Single by The Weavers
- B-side: "Goodnight, Irene"
- Released: 1950
- Genre: Folk
- Length: 2:43
- Label: Decca
- Songwriters: Issachar Miron, Julius Grossman, Spencer Ross, Gordon Jenkins

= Tzena, Tzena, Tzena =

1941 song in Hebrew

"Tzena, Tzena, Tzena" (צאנה צאנה צאנה, "Come Out, Come Out, Come Out"), sometimes "Tzena, Tzena", is a song, written in 1941 in Hebrew. Its music is by Issachar Miron (a.k.a. Stefan Michrovsky), a Polish emigrant in what was then the British Mandate of Palestine (now Israel), and the lyrics are by Yechiel Chagiz.

==History==
Miron, born in 1919, left Poland at the age of 19 in the late 1930s, thus avoiding the Holocaust. In 1941, while serving in the Jewish Brigade of the British forces, he composed the melody for lyrics written by Chagiz. The song became popular in the British Mandate of Palestine and was played on the Kol Yisrael radio service.

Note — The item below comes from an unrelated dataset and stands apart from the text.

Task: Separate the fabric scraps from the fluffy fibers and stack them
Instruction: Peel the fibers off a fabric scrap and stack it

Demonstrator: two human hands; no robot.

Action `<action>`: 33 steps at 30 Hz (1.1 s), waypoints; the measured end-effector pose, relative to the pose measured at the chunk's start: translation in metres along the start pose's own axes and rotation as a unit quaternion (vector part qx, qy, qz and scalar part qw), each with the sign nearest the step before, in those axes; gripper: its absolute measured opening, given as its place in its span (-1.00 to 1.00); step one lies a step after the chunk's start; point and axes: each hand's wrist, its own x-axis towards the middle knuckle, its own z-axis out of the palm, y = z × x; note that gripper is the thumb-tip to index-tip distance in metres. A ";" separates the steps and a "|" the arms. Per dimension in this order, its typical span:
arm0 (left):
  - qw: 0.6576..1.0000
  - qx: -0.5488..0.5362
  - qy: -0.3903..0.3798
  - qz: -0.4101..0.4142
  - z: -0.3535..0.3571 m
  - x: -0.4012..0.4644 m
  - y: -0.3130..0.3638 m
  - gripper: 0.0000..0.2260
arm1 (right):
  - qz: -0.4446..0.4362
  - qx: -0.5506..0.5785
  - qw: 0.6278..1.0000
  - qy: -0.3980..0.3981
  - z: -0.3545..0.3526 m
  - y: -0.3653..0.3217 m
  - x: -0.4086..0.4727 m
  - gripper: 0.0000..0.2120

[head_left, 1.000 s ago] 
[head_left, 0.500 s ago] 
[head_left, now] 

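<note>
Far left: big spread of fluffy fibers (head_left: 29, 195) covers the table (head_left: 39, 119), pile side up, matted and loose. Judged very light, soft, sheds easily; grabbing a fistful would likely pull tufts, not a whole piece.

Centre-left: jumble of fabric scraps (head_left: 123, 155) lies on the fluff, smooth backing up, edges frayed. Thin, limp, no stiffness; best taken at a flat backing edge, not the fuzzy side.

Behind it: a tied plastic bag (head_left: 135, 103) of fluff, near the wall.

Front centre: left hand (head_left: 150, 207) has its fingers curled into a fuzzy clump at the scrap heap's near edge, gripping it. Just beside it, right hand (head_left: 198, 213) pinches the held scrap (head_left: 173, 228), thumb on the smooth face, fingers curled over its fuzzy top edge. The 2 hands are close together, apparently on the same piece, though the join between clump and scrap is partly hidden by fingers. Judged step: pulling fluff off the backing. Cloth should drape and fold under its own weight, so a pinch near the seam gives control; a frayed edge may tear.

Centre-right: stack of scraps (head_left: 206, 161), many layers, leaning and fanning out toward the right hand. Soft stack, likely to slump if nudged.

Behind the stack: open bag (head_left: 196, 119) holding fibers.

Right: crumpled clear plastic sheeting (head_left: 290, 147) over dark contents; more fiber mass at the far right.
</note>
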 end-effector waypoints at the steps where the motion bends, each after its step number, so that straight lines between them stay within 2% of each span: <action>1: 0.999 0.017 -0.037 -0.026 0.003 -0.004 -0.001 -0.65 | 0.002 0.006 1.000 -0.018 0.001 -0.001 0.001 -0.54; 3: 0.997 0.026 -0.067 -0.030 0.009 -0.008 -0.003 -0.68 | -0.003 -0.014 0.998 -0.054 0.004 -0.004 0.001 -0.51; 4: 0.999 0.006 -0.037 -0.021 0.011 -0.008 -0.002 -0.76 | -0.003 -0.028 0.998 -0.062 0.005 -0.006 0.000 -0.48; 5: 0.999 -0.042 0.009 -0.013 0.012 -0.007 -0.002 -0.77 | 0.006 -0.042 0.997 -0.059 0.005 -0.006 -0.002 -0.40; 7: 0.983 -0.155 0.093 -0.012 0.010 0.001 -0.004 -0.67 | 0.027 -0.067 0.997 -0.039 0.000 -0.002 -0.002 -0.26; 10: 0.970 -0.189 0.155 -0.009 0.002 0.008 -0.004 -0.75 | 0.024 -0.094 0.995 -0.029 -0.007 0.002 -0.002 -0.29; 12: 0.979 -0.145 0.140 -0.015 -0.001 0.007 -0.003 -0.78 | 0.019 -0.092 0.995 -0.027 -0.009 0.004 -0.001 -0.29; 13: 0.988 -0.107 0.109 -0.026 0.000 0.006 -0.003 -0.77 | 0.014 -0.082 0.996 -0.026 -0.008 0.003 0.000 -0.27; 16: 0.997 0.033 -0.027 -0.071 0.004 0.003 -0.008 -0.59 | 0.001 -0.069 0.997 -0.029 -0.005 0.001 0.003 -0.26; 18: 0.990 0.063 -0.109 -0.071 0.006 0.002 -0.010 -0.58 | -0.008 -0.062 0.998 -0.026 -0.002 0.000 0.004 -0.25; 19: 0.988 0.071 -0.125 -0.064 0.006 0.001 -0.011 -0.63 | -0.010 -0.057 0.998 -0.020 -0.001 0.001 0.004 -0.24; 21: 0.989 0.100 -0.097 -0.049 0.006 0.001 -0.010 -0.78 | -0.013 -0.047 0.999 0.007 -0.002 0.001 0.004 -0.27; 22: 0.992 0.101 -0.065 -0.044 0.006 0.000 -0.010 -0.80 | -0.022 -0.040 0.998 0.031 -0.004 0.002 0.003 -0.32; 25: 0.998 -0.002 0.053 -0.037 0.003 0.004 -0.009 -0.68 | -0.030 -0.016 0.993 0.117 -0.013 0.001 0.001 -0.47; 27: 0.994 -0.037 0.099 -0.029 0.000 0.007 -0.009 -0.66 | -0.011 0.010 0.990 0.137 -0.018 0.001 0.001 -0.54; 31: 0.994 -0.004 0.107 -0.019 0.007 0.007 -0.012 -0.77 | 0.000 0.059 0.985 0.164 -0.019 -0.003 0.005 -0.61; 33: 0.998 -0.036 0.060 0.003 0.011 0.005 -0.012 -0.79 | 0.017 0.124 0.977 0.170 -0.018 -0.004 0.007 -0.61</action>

Julius Grossman, who did not know who composed the song, wrote the so-called third part of "Tzena" circa November 1946. After hearing Pete Seeger performing "Tzena", with The Weavers as backing, Gordon Jenkins made an arrangement of the song for the Weavers with English lyrics. The Jenkins/Weavers version, released by Decca Records under catalog number 27077, was one side of a two-sided hit, reaching No. 2 on the Billboard magazine charts in 1950 while the flip side, "Goodnight, Irene", reached No. 1.

Cromwell Music Inc., a subsidiary of Richmond/TRO, claimed the rights to the song, and had licensed the Decca release. They alleged the music to have been composed by a person named Spencer Ross. In reality this turned out to be a fictitious persona constructed to hide the melody's true authorship. Mills Music, Inc., Miron's publisher, sued Cromwell and won. The presiding judge also dismissed Cromwell's claim that the melody was based on a traditional folk song and was thus in the public domain.

==Covers==
The original English lyrics, written by Mitchell Parish, were greatly altered in the version recorded by the Weavers. Other charting versions in 1950 were recorded by Vic Damone (Billboard pos. 6), Ralph Flanagan & His Orchestra, and Mitch Miller's Orchestra.

The New York Times obituary of Issachar Miron lists the following artists who covered "Tsena Tsena": "It was sung in some 39 languages and was performed and recorded by numerous leading artists in the United States, including Pete Seeger, Frank Sinatra, Bing Crosby, Nat King Cole, Judy Garland, Dusty Springfield, Connie Francis, Vic Damone, Chubby Checker, the Smothers Brothers and Arlo Guthrie."
- Guitarist Chet Atkins recorded an instrumental version of "Tzena, Tzena, Tzena" on his 1960 album The Other Chet Atkins.
- 1960: Connie Francis, Connie Francis Sings Jewish Favorites, Universal Records
- 1961: The Springfields, album Kinda Folksy, a cover of the version by The Weavers described by Richie Unterberger as "a ridiculously brassy arrangement"
- 1961: A humorous version titled "Tzena, Tzena, Tzena, Tzena" was recorded by the Smothers Brothers on their 1961 debut album, The Smothers Brothers at the Purple Onion.
- 1961 Canada, 1962, USA The Barry Sisters, album Shalom as part of Side A, track 1: "Izraeli Medley" ("Artza Alinu Tzena-Tzena")
- 1964: Chubby Checker, on Chubby's Folk Album

==Text==

צאנה צאנה צאנה צאנה הבנות וראינה
חיילים במושבה
אל נא אל נא אל נא תתחבאנה
מבן חייל איש צבא

Tzena, tzena, tzena, tzena ha-banot u-r'ena
ħayalim ba-moshava;
Al na, al na, al na, al na,
al na titħab'ena Mi-ben ħayal, ish tzava.

Go out, go out, go out girls and see
soldiers in the moshava;
Do not, do not, do not hide yourself away
from a virtuous man [a pun on the word for "soldier"], an army man.